The director of MI5 says Iran has plotted the assassination and kidnapping of at least ten British residents it accuses of being ‘enemies of the regime’. A Home Office statement said, ‘You may have seen Ken McCallum’s annual threat update, in which he said that Iran’s instability is bringing real-world consequences here in the UK. It has become the state-actor which most frequently crosses into terrorism, and we see the regime resorting to more and more extreme measures to silence its critics at home. We also see Iran projecting threats directly to the UK through its aggressive intelligence services. We know, at the most extreme end, its ambitions include kidnapping and killing British or UK-based individuals they perceive to be enemies of the regime.’
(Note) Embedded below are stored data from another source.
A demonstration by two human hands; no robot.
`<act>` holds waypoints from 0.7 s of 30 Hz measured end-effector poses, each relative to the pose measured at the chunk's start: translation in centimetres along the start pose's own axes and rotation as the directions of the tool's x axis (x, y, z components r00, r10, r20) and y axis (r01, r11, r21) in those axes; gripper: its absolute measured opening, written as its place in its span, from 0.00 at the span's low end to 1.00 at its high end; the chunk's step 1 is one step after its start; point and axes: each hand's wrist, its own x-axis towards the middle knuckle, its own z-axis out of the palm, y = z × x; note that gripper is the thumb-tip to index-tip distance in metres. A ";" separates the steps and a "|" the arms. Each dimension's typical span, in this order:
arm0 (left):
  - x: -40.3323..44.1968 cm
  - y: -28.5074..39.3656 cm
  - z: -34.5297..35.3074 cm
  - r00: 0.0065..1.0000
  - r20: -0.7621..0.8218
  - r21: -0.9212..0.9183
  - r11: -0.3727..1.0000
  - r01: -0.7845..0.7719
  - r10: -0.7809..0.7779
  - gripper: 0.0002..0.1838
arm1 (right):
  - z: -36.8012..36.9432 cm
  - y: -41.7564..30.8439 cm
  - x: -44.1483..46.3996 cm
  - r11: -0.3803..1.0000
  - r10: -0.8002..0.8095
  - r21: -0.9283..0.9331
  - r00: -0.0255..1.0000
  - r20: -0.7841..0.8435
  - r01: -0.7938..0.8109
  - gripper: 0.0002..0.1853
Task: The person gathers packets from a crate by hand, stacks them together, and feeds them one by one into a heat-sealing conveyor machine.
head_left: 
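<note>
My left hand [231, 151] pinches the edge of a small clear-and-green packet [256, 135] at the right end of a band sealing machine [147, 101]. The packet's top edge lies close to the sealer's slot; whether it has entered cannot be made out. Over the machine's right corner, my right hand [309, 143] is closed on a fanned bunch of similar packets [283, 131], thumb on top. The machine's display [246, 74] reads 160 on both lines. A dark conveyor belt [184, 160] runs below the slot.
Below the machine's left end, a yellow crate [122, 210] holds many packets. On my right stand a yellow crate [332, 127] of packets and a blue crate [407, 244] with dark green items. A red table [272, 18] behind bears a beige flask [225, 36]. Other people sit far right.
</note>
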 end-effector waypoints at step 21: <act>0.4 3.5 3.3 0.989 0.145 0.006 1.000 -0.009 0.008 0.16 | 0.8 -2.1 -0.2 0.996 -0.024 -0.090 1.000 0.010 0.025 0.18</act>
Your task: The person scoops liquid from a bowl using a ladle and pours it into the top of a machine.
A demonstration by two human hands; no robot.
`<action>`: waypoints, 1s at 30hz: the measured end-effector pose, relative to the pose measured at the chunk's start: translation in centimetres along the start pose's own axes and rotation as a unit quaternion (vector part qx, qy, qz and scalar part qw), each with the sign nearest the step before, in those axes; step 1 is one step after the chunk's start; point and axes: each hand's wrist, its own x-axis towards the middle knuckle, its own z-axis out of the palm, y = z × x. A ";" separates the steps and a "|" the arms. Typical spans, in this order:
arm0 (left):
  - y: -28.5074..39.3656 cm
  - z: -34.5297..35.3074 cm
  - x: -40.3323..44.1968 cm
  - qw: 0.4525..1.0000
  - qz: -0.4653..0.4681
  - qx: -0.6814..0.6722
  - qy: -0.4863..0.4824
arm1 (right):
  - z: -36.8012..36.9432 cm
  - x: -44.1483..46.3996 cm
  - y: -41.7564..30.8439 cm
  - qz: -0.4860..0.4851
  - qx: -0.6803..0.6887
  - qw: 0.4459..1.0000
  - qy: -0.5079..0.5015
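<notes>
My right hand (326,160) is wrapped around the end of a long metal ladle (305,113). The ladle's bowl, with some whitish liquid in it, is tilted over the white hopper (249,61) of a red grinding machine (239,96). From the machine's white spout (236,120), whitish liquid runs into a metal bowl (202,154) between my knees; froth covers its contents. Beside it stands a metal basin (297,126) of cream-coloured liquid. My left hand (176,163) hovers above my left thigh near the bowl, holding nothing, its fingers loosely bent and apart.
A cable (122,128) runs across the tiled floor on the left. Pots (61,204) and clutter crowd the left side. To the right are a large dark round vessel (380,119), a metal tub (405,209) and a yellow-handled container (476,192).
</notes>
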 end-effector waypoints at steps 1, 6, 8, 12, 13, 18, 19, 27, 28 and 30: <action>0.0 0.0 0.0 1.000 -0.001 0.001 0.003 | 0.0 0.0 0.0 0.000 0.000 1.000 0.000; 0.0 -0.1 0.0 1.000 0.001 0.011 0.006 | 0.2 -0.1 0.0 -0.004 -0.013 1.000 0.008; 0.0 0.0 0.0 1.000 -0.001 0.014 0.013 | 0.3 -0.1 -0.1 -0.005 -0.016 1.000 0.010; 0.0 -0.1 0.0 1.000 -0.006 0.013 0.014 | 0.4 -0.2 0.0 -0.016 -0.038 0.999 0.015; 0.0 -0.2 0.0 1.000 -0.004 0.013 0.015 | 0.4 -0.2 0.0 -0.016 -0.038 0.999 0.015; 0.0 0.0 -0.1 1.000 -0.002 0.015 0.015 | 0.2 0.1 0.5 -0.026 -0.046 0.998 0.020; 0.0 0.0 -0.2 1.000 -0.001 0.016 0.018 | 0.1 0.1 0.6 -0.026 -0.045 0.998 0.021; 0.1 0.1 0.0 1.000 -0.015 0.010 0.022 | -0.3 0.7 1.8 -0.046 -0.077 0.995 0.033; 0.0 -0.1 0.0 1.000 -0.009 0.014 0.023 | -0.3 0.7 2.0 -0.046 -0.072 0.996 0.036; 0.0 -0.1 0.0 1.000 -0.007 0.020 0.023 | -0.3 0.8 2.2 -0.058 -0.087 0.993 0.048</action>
On 2 September, al-Shabaab terrorists killed 18 civilians and destroyed several relief trucks in central Somalia. Al-Shabaab has increased attacks over the summer. In August they killed several Somali soldiers and attacked military bases in Kenya, Mali, and Ethiopia. An attack on a Mogadishu hotel lasting 35 hours killed 21 people. Its leaders want to replace al-Qaeda and expand their reach. Al-Qaeda has not found a leader to replace Ayman al-Zawahiri. If one is not chosen soon, al-Shabaab could declare its East African government separate from al-Qaeda and hope to overthrow the government of Somalia itself. They are receiving resources through forcing people to pay taxes by threatening them, bombing their businesses, or kidnapping their daughters. Despite the danger, many continue to share the story of Jesus. These are not US or European missionaries; they are Muslim background believers living in close proximity in the same culture. World Mission sends them solar-powered audio Bibles in the local language.
The Houthi terrorists are based in Yemen. Recently, senior Houthi leader Mohammed Ali al-Houthi went on an antisemitic tirade supporting Russia's invasion of Ukraine, stating, ‘It is because Ukraine’s President is Jewish. Any country run by a Jew ends up going to war.’ His statement gives an insight into what to expect from Iran and its proxies. Many are saying, ‘We must recognise Iran for what it is and redesignate the Houthis, who operate as a weapon of war for the Iranian regime.’ Currently Israel, Saudi Arabia, and the UAE are raising serious concerns about any new agreement between the USA and Iran that involves Iran acquiring nuclear weapons capability. They see that embracing Iran comes from a false hope that it will lead to better behaviour by its regime and terrorist proxies.